_TASK INSTRUCTIONS_:
When a line in the listing below contains the word "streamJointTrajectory", return a copy of that line.
[[ COLLECTED MATERIAL, beginning ]]
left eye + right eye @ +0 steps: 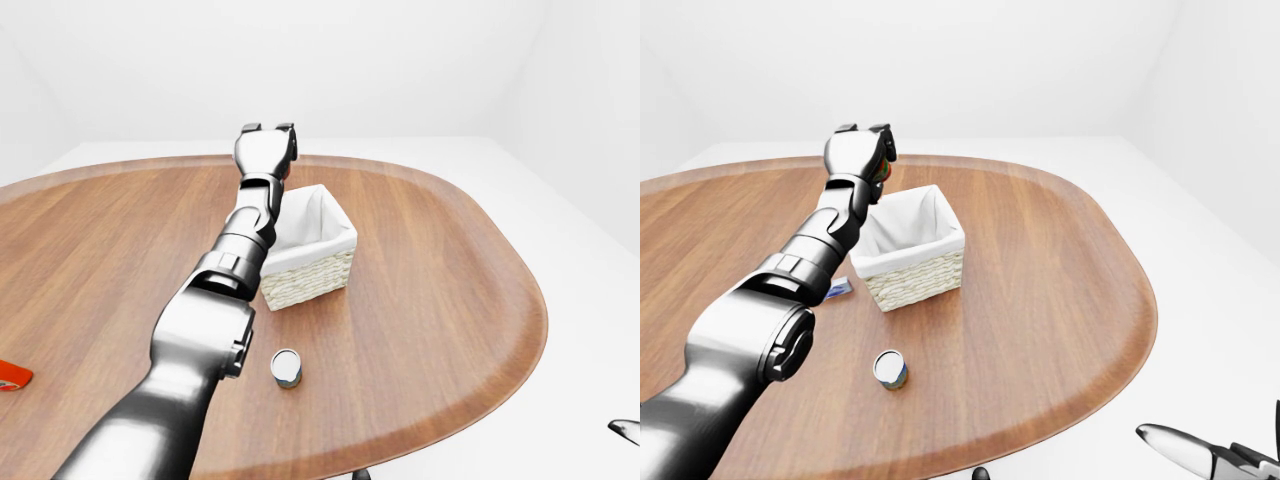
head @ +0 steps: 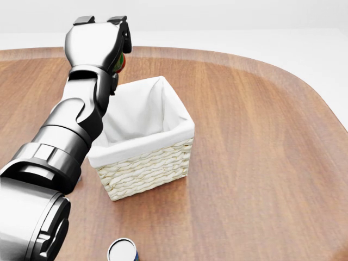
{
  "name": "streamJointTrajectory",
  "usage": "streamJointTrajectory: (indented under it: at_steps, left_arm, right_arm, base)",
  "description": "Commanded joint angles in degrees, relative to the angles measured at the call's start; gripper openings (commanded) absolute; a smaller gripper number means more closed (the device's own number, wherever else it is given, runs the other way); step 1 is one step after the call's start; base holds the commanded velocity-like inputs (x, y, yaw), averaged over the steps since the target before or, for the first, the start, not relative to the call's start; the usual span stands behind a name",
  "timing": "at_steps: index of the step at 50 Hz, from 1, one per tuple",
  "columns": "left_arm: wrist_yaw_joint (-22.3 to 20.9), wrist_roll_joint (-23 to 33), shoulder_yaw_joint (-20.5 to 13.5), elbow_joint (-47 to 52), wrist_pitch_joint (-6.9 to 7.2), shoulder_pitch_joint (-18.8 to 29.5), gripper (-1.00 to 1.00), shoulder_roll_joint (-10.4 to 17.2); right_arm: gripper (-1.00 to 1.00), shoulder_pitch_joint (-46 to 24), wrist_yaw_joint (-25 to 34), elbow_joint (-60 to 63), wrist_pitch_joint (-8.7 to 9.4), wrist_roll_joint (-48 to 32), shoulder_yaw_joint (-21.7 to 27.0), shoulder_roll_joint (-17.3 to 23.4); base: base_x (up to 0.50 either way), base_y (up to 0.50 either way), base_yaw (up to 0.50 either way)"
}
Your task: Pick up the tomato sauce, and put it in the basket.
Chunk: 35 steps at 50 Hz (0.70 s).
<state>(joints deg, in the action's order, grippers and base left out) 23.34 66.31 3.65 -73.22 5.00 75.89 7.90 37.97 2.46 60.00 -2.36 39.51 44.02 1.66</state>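
My left hand [image 2: 101,22] is stretched over the table, just past the far left corner of the white-lined wicker basket [image 2: 147,168]. Its fingers are closed round a red and green thing, the tomato sauce [image 2: 120,63]. Only a sliver of the sauce shows beside the hand, above the basket's rim; the right-eye view also shows it [image 1: 883,172]. The basket's inside looks empty. Only a bit of my right hand [image 1: 1200,448] shows, at the bottom right of the right-eye view and off the table.
A small tin can [image 1: 286,368] stands on the wooden table [image 1: 430,300] below the basket. A red object [image 1: 12,375] lies at the left edge of the left-eye view. A small blue and white packet [image 1: 841,288] lies left of the basket.
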Motion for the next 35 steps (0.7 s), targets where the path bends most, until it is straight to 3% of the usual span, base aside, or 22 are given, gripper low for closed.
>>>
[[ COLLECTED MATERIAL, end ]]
_RESPONSE AREA_:
  "name": "streamJointTrajectory",
  "usage": "streamJointTrajectory: (indented under it: at_steps, left_arm, right_arm, base)",

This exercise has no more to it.